A sequential implementation of k-means is described as follows:

// sequential implementation of k-means on a CPU
// N: number of points, K: number of clusters, M: number of iterations, px/py: 2D point vector
void kmeans_seq(int N, int K, int M, cconst std::vector<float>& px, const std::vector<float>& py) {
std::vector<float> sx(K), sy(K), mx(K), my(K);
// initial centroids
std::copy_n(px.begin(), K, mx.begin());
std::copy_n(py.begin(), K, my.begin());
// k-means iteration
for(int m=0; m<M; m++) {
// clear the storage
std::fill_n(sx.begin(), K, 0.0f);
std::fill_n(sy.begin(), K, 0.0f);
std::fill_n(c.begin(), K, 0);
// find the best k (cluster id) for each point
for(int i=0; i<N; ++i) {
float x = px[i];
float y = py[i];
int best_k = 0;
for (int k = 0; k < K; ++k) {
const float d = L2(x, y, mx[k], my[k]);
if (d < best_d) {
best_d = d;
best_k = k;
}
}
sx[best_k] += x;
sy[best_k] += y;
c [best_k] += 1;
}
// update the centroid
for(int k=0; k<K; k++) {
const int count = max(1, c[k]); // turn 0/0 to 0/1
mx[k] = sx[k] / count;
my[k] = sy[k] / count;
}
}
// print the k centroids found
for(int k=0; k<K; ++k) {
std::cout << "centroid " << k << ": " << std::setw(10) << mx[k] << ' '
<< std::setw(10) << my[k] << '\n';
}
}

Parallel k-means using CPUs

The second step of k-means algorithm, assigning every point to the nearest centroid, is highly parallelizable across individual points. We can create a parallel-for graph to run this step in parallel. Assuming we request P tasks, each task works on a set of points of size (N + P - 1) / P.

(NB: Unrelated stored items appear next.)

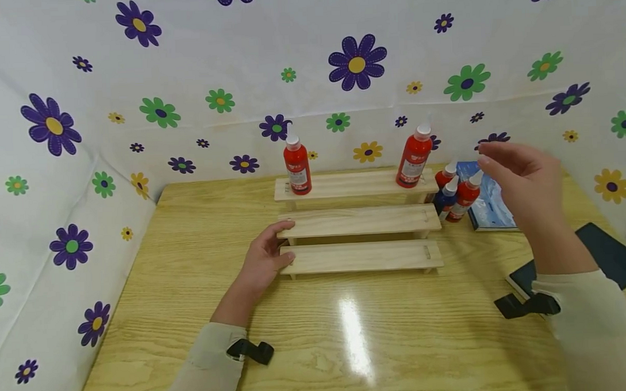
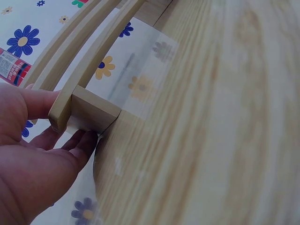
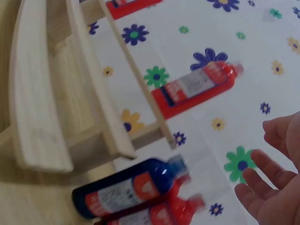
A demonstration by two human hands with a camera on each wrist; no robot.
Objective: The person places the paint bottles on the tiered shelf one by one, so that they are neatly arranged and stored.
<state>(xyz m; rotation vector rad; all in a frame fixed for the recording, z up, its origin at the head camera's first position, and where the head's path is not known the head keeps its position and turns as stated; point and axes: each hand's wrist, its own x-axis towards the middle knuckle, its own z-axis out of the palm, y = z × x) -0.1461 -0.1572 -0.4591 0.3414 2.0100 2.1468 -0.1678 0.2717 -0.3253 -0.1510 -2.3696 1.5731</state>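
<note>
A three-step wooden rack (image 1: 360, 221) stands mid-table. Two red bottles (image 1: 297, 164) (image 1: 414, 156) stand upright on its top step. My left hand (image 1: 279, 241) rests against the rack's left end, with its index finger on the middle step and its thumb on the lowest step. In the left wrist view its fingers (image 2: 77, 143) lie fairly straight beside the step's leg (image 2: 91, 112). My right hand (image 1: 498, 157) hovers empty, fingers relaxed, above a blue bottle (image 1: 446, 198) and two red bottles (image 1: 464, 197) right of the rack. The right wrist view shows the empty hand (image 3: 274, 187) apart from the blue bottle (image 3: 126, 187).
A blue book (image 1: 492, 209) lies behind the loose bottles. A dark flat device (image 1: 612, 254) sits at the table's right edge. A flowered cloth (image 1: 355, 61) walls in the back and left sides. Bare wooden tabletop (image 1: 349, 332) stretches in front of the rack.
</note>
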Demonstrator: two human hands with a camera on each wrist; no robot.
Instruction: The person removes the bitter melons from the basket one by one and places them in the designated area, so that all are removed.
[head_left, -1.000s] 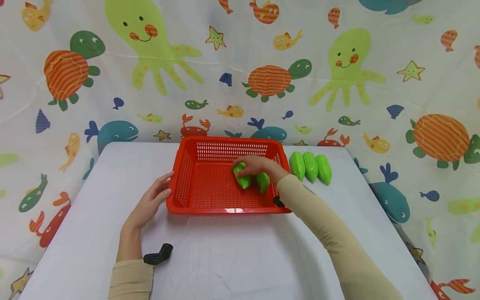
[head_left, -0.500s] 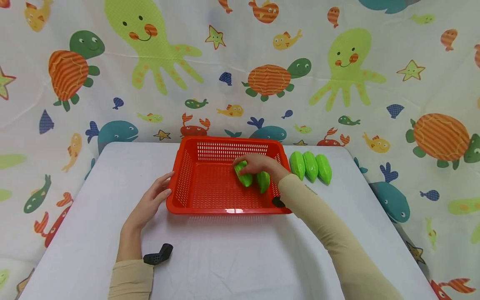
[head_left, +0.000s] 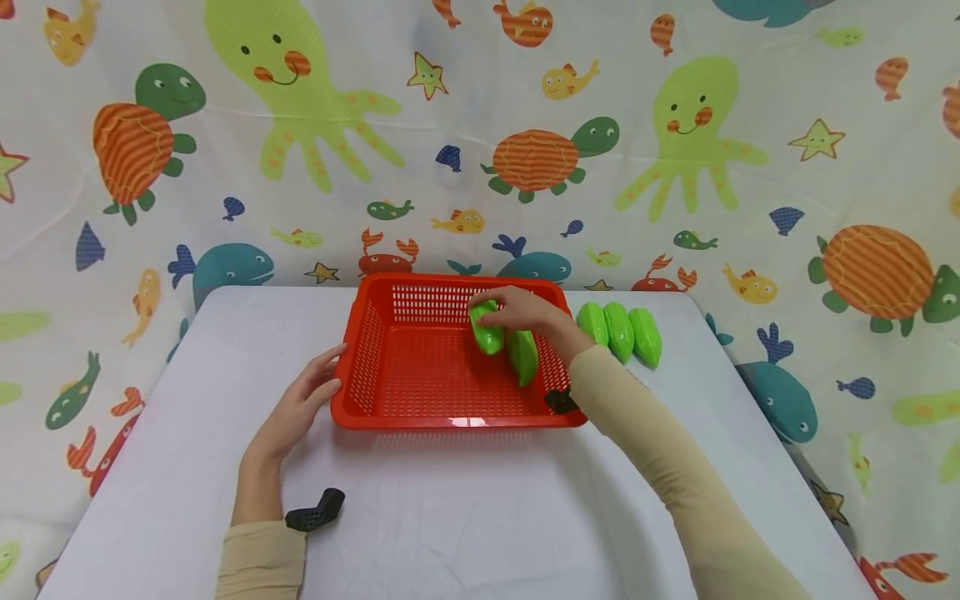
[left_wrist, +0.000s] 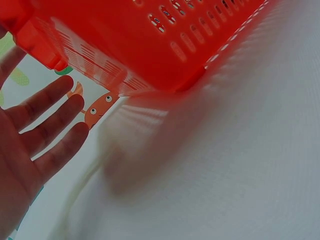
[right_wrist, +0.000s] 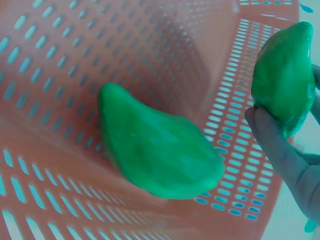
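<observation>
Green toy fruit (head_left: 487, 332) pinched in right hand (head_left: 525, 313) above red basket (head_left: 360, 367), near far right corner. Left hand (head_left: 300, 408), fingers straight, touches basket's left wall. Loose pinch risks drop onto second fruit (head_left: 523, 358).

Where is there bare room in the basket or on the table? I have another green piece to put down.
The red basket floor is bare left of the lying green piece. The table is bare in front of it. It is crowded right of the basket, by three green pieces.
</observation>
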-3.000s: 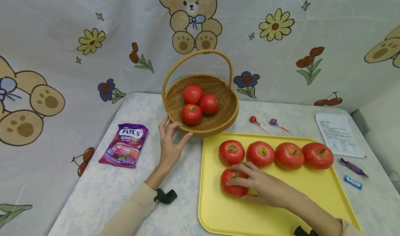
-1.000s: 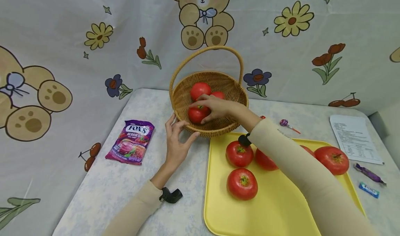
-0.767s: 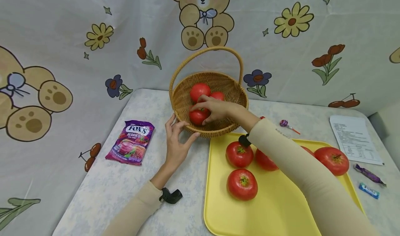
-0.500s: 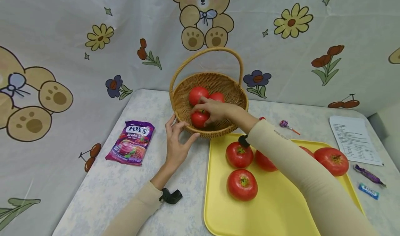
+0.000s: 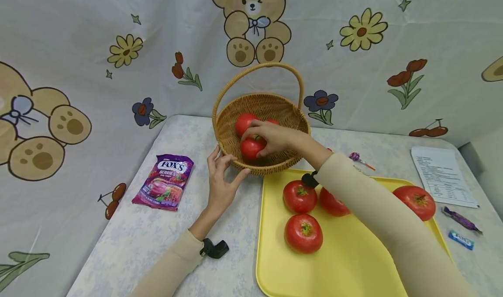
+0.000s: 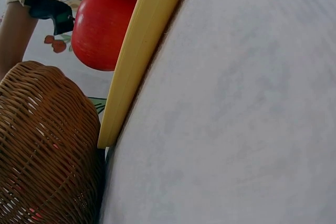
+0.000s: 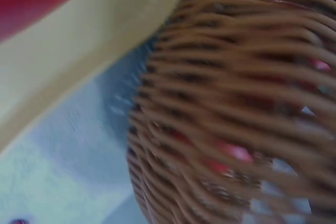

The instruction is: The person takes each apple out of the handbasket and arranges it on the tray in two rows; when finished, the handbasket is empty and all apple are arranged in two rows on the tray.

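Right hand [image 5: 271, 136] curled round a tomato [image 5: 251, 148] inside the wicker basket [image 5: 229, 126]; left hand [image 5: 221, 181] spread wide, steadying its near rim.

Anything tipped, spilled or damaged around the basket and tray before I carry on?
Nothing stands out. The wicker basket sits upright, steadied by the left hand at its rim, while the right hand grips a tomato inside. The tomatoes on the yellow tray look whole, and the candy bag lies flat and closed.
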Available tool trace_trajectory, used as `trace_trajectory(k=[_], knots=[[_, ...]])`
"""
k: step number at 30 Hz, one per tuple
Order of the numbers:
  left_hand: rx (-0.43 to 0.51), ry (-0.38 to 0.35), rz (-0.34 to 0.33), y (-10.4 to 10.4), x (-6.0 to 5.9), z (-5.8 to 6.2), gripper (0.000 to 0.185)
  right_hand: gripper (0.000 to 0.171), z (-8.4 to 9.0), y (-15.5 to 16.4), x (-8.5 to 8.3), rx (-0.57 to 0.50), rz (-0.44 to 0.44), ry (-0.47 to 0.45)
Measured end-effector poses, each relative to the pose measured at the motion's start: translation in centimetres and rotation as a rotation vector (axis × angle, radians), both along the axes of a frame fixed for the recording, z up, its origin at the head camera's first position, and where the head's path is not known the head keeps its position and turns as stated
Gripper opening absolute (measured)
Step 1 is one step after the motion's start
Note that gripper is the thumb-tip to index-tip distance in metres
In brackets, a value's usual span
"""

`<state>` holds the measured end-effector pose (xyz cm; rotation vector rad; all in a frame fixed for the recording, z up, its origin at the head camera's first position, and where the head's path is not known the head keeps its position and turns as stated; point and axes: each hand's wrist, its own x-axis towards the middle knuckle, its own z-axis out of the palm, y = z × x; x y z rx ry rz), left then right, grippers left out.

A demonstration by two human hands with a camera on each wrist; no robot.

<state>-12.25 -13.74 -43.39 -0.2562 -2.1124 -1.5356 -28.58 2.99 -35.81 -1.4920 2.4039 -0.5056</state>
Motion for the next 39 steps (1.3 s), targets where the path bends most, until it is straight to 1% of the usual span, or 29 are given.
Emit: trace_trajectory(k=[3, 6, 9, 11, 15, 23, 28, 31, 35, 39], knots=[[0.005, 0.0, 0.002, 0.1, 0.0, 0.0, 0.038, 0.054, 1.5, 1.3, 0.4, -0.059, -0.007, 0.015], [0.007, 0.005, 0.003, 0.1, 0.0, 0.0, 0.038, 0.055, 3.2, 2.8, 1.0, -0.107, -0.021, 0.061], [0.005, 0.007, 0.005, 0.1, 0.0, 0.0, 0.038, 0.054, 4.7, 4.7, 1.8, -0.15, -0.031, 0.09], [0.0, 0.008, 0.008, 0.2, 0.1, 0.0, 0.039, 0.055, 5.4, 6.0, 2.6, -0.163, -0.039, 0.112], [-0.01, 0.006, 0.014, 0.3, 0.1, -0.1, 0.039, 0.056, 6.2, 8.6, 4.3, -0.175, -0.047, 0.149], [-0.003, 0.006, 0.018, 0.4, 0.2, 0.1, 0.039, 0.063, 6.9, 13.0, 8.2, -0.172, -0.078, 0.207], [0.005, -0.002, 0.014, 0.3, 0.2, 0.1, 0.038, 0.07, 7.0, 15.7, 11.0, -0.148, -0.107, 0.238], [0.012, -0.001, 0.011, 0.3, 0.1, 0.1, 0.039, 0.074, 6.5, 17.4, 12.9, -0.138, -0.143, 0.259], [0.011, 0.0, 0.011, 0.4, 0.1, 0.1, 0.039, 0.074, 5.0, 19.7, 15.4, -0.135, -0.184, 0.284], [0.007, 0.002, 0.013, 0.4, 0.1, 0.1, 0.038, 0.061, 3.0, 21.4, 17.6, -0.121, -0.193, 0.271]])
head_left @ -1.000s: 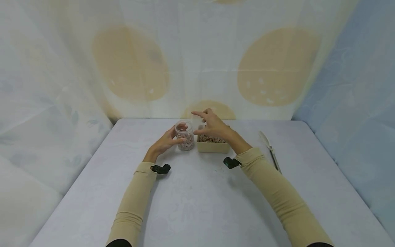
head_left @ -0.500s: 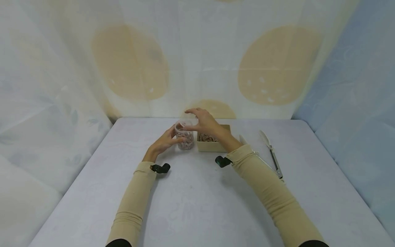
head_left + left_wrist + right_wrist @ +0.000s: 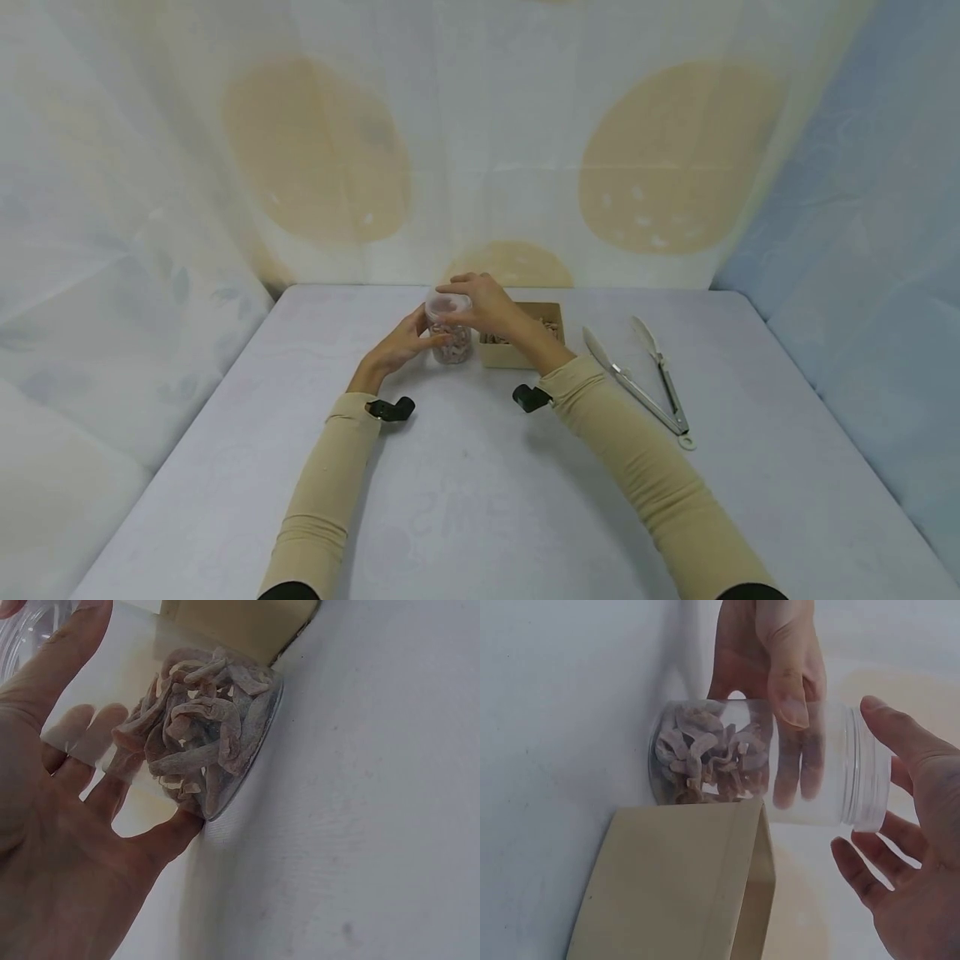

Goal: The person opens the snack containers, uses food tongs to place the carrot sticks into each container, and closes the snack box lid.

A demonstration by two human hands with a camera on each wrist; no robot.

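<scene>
While half full of pinkish strips [image 3: 199, 742], jar [image 3: 448, 332] adjoins box [image 3: 517, 354].

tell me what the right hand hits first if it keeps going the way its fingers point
Most likely the lid end of the clear jar. The right hand is spread just beside that end, which the left hand holds steady. Whether it already touches is unclear.
</scene>
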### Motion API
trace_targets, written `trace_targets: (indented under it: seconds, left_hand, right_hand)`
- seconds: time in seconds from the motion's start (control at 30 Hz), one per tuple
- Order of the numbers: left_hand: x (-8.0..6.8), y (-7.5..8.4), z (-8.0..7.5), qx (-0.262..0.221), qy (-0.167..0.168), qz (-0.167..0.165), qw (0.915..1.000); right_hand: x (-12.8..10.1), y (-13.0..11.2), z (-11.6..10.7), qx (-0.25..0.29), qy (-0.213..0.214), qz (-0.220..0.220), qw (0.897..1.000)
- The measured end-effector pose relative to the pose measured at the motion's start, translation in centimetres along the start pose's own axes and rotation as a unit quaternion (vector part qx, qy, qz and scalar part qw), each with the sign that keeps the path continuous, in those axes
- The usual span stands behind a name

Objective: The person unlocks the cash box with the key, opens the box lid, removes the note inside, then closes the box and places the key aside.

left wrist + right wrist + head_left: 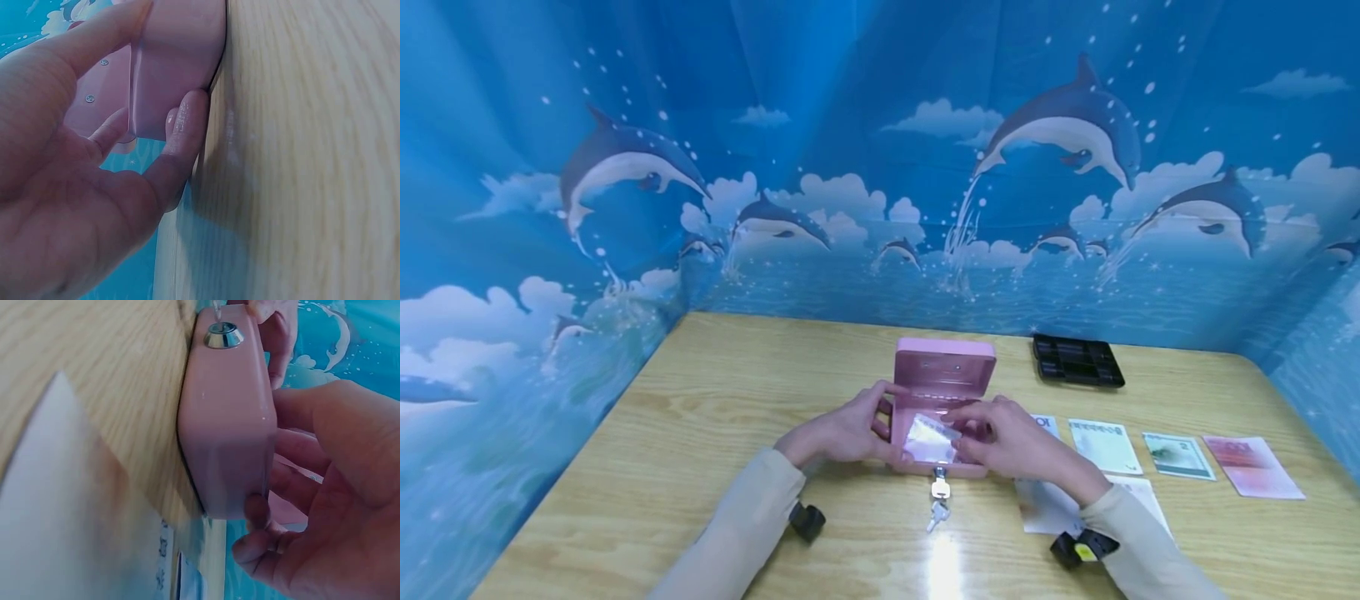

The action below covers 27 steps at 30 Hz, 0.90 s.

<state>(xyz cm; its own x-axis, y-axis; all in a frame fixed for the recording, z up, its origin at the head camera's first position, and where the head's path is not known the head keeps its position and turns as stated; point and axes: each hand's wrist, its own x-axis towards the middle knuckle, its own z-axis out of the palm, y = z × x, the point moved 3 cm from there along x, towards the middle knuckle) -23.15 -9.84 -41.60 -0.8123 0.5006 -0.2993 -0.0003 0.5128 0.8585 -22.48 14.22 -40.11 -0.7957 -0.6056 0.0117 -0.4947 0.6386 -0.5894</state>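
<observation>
Your left hand [842,433] is holding the left side of the open pink box [942,392], which is sitting mid-table [715,417] with its lid standing up, your thumb lying along the top edge and your fingers [181,134] curling against its wall. Your right hand [1011,437] is reaching into the box from the right, its fingers [259,515] curling over the rim and pinching a clear plastic bag [931,439] that is lying inside. Keys [938,500] are hanging from the lock at the front, while banknotes [1180,454] are lying in a row to the right, a white sheet [1045,508] is lying under your right forearm, and a black tray [1077,360] is sitting behind.
</observation>
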Motion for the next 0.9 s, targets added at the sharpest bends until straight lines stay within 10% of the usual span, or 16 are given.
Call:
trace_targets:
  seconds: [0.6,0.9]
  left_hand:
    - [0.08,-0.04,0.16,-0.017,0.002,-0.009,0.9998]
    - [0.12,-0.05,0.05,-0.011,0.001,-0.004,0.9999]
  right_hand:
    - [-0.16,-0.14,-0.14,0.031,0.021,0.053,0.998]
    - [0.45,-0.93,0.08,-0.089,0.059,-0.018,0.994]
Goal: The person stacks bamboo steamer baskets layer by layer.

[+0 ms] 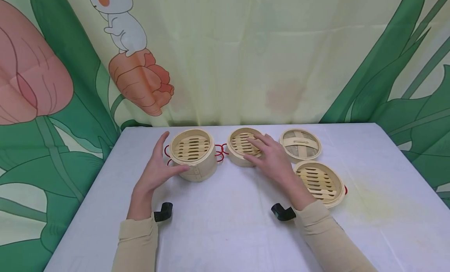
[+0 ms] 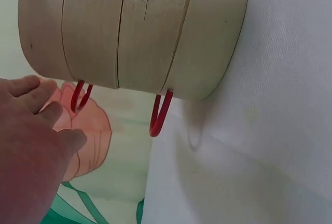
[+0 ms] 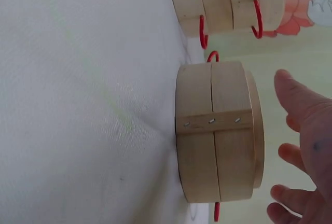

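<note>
Two bamboo steamer baskets with red loop handles stand stacked [image 1: 202,172] at the left of the group. My left hand [image 1: 159,166] is beside this stack, fingers spread and thumb in front of its wall; the left wrist view shows the fingers apart from the wall. A single slatted steamer basket [image 1: 239,159] sits just right of the stack. Over its right side hovers my right hand [image 1: 274,158], with fingers spread. In the right wrist view a gap separates the thumb and fingers from that basket [image 3: 196,167]. Neither hand holds anything.
Behind and right of my right hand lies a round steamer lid [image 1: 300,143] with a strap handle. Another slatted basket [image 1: 318,182] rests near my right forearm, touching or close to the lid. A white cloth covers the table [image 1: 225,233]; a printed curtain [image 1: 246,68] hangs behind.
</note>
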A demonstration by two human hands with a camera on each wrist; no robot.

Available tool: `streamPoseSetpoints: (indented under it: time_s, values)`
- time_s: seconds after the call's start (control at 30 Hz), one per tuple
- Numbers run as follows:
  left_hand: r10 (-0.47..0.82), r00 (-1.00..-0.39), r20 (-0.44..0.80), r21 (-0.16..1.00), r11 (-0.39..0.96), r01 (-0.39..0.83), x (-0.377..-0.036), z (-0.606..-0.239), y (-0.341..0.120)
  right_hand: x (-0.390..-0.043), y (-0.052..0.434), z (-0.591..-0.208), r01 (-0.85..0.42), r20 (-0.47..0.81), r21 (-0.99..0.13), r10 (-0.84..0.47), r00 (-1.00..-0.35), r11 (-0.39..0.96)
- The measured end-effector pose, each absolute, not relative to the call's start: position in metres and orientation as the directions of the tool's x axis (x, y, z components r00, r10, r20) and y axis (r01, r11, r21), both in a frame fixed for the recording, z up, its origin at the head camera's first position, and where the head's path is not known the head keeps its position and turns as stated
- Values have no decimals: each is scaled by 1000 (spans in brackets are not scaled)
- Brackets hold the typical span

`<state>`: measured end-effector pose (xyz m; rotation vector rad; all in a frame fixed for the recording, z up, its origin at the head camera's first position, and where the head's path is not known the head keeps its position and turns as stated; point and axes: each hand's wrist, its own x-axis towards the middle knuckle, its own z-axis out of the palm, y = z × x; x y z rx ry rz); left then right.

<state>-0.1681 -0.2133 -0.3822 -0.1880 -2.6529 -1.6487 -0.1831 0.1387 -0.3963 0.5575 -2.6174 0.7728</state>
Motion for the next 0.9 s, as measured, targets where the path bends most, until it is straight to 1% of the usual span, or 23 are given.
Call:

std::vector<int> best_ks(N); // nearest centroid of each point
unsigned P = 12; // 12 partitioned tasks
// update cluster
taskflow.parallel_for(0, N, 1, [&](int i){
float x = px[i];
float y = py[i];
int best_k = 0;
for (int k = 0; k < K; ++k) {
const float d = L2(x, y, mx[k], my[k]);
if (d < best_d) {
best_d = d;
best_k = k;
}
}
best_ks[i] = best_k;
}, (N + P - 1)/ P);

The third step of moving every centroid to the average of points is also parallelizable across individual centroids. However, since k is typically not large, one task of doing this update is sufficient.

taskflow.emplace([&](){
// sum of points
for(int i=0; i<N; i++) {
sx[best_ks[i]] += px[i];
sy[best_ks[i]] += py[i];
c [best_ks[i]] += 1;
}
// average of points
for(int k=0; k<K; ++k) {
auto count = max(1, c[k]); // turn 0/0 to 0/1
mx[k] = sx[k] / count;
my[k] = sy[k] / count;
}
});

To describe M iterations, we create a condition task that loops the second step of the algorithm by M times. The return value of zero goes to the first successor which we will connect to the task of the second step later; otherwise, k-means completes.

taskflow.emplace([m=0, M]() mutable {
return (m++ < M) ? 0 : 1;
});

The entire code of CPU-parallel k-means is shown below. Here we use an additional storage, best_ks, to record the nearest centroid of a point at an iteration.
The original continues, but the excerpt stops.